Foram formas de representar a morte, realidade omnipresente por


esses idos, devastados por pestes e insuficiências médicas e
sanitárias, subnutrição, promiscuidade e falta de higiene, tudo
10

potenciando o “trabalho” eficaz do espectro final. Os quatro


Cavaleiros do Apocalipse – a Guerra, a Fome, a Peste [...] e a Morte.
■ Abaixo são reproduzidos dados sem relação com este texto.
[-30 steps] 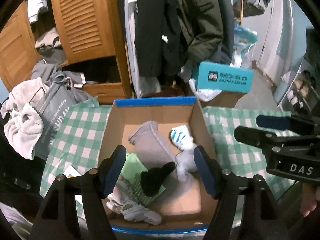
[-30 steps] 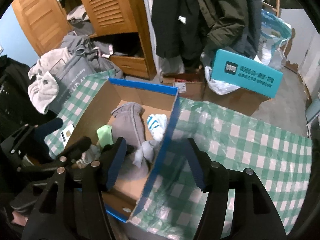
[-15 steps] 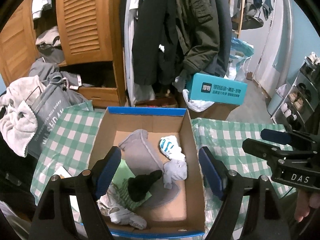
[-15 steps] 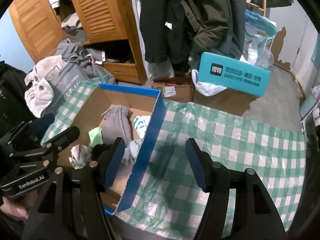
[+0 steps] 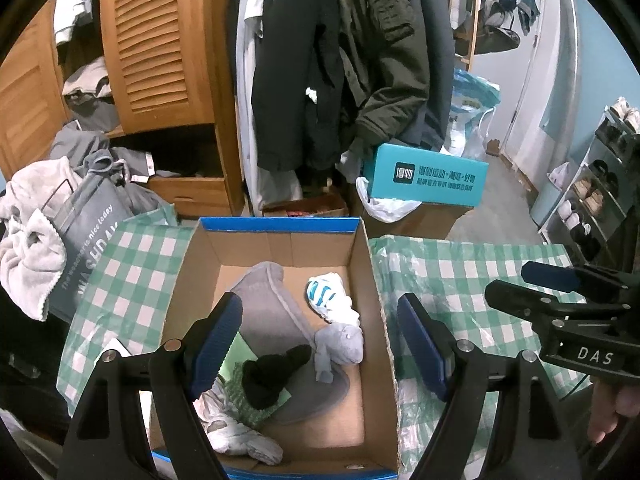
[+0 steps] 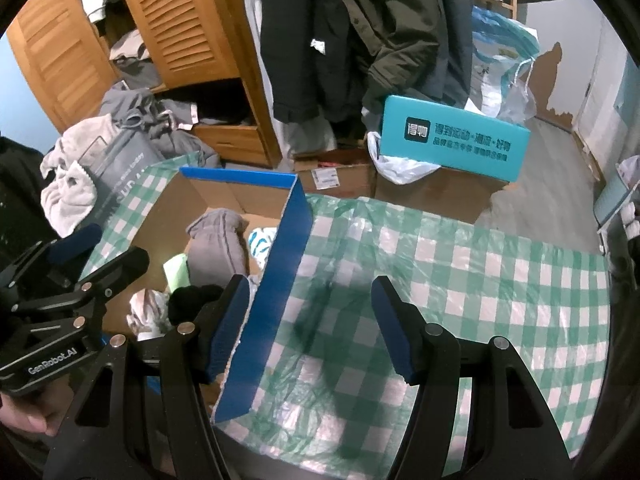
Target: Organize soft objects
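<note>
While both claws hang above a worktop spread with green-and-white checked plastic sheeting, the soft items lie heaped inside an open brown cardboard box with blue-edged walls on its left part. The left claw stands released, its blue-padded jaws wide apart over the heap and touching nothing. The right claw is likewise released and empty, straddling the box's blue right wall with one jaw over the box and the other over bare sheeting.

Inside the box a large grey fleece garment sprawls across the floor, a white-and-blue patterned sock near the far right corner, a small pale grey plush figure just beside it, a black knitted item lying on a green striped cloth, and a crumpled whitish fabric piece at the near edge.

All of it looks light, limp and easily compressed, likely to sag or trail from a pinch; a bunched fold or thick middle should give the surest hold, and the black item sits highest and freest. The cardboard walls are thin and upright, so lifting straight up before crossing seems wise. To the right the sheeting lies open with room to set things down, though its wrinkled plastic may slide.
</note>
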`<state>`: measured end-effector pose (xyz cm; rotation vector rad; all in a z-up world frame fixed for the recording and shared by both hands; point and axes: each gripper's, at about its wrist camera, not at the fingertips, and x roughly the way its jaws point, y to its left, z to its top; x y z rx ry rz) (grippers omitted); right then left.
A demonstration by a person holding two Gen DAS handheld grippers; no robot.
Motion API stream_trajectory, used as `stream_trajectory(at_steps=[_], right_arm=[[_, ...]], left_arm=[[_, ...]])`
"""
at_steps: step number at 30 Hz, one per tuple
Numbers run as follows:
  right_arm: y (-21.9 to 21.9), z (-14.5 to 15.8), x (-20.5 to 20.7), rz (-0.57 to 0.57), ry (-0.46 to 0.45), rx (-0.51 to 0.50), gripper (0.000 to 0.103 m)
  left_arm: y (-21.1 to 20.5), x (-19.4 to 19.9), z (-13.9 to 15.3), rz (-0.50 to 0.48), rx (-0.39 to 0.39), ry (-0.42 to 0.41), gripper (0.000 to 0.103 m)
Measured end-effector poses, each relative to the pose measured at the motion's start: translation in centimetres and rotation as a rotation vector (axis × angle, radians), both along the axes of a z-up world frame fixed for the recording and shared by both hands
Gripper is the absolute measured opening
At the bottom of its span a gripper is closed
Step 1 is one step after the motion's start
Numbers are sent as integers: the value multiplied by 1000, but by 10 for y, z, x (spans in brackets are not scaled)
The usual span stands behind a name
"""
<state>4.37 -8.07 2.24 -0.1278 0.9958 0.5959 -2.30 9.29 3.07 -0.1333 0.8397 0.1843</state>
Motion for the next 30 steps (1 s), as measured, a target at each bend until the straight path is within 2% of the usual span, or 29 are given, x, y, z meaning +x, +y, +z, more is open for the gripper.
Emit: stream_trajectory(at_steps=[22, 30], right_arm=[[-6, 0, 4, -19, 4, -4, 64], [-6, 0, 5, -20, 5, -3, 64]], left_arm=[[7, 2, -7, 25, -10, 37, 81], [4, 2, -7, 21, 12, 44, 81]])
Todos esses fatores contribuíram para a criação dessa obra que se mostra
tão atual de Pieter Bruegel. Para um breve resumo, nada mais que a humanidade
lançada nas mãos do destino, que se faz inexorável para essa situação. Demonstra
o poder do temor que tomou conta da mentalidade dos homens pelo cristianismo
desde sua criação, implantação e divulgação, remetendo através das expressões,
sensações de vergonha, culpa, pecado, clemência, piedade e misericórdia dos
elementos da pintura. Mas, como o destino, a Morte se mostra inflexível e
implacável, pois não há escapatória para ninguém, seja rico ou pobre, religioso ou
não.

3 CONSIDERAÇÕES FINAIS

Diante do conteúdo trabalhado, percebemos como o assunto “morte” é pouco


discutido em sociedade e como o mesmo é evitado de todas as maneiras. Há um
enorme tabu por trás desse tema, no qual as pessoas sentem-se desconfortáveis
em falar sobre. Sentem-se felizes quando se palpita uma idade inferior à que
possuem, evitam deixar que a velhice chegue até eles, desviando-a de todas as
formas possíveis. Não é à toa os cupons fidelidade em clínicas estéticas, a busca
por cirurgias, implantes, até mesmo o esforço atrás de uma “fonte da juventude”.
Diante desse apego exacerbado na matéria, com as tecnologias de
informação divulgando a cada segundo os padrões estabelecidos na sociedade de
como deve ser, se vestir, comer, fazer, etc., os sujeitos encontram-se bombardeados
de informações irrelevantes e o fazem deixar de pensar, torna-se difícil uma
conscientização baseada em uma autorreflexão a respeito da vida de cada um. É
muito mais prático, fácil e rápido receber as informações prontas e pré-estabelecidas
de uma rede social do que parar e refletir sobre quem realmente é, e qual seu papel
na sociedade.
A obra de Bruegel, assim como as obras baseadas nesse gênero artístico,
tendem a nos alertar através de sua iconografia se realmente nos conhecemos e
estamos levando a vida da forma que gostaríamos de estar vivendo. Verificamos a
11

importância da leitura crítica em obras de arte, na qual as mesmas podem nos


revelar muito sobre nós mesmos e como é importante conhecermos determinados
fatores históricos para que nossas mentes não fiquem aprisionadas na alienação
através da política do “pão e circo” e esqueçamos nosso papel social ou até mesmo,
esqueçamos quem realmente somos.
Por fim, vemos que é necessário sempre estar repensando nosso modo de
viver e buscarmos ver além do que as coisas têm a nos mostrar, pois muitas vezes,
ali pode estar a chave para seu autoconhecimento.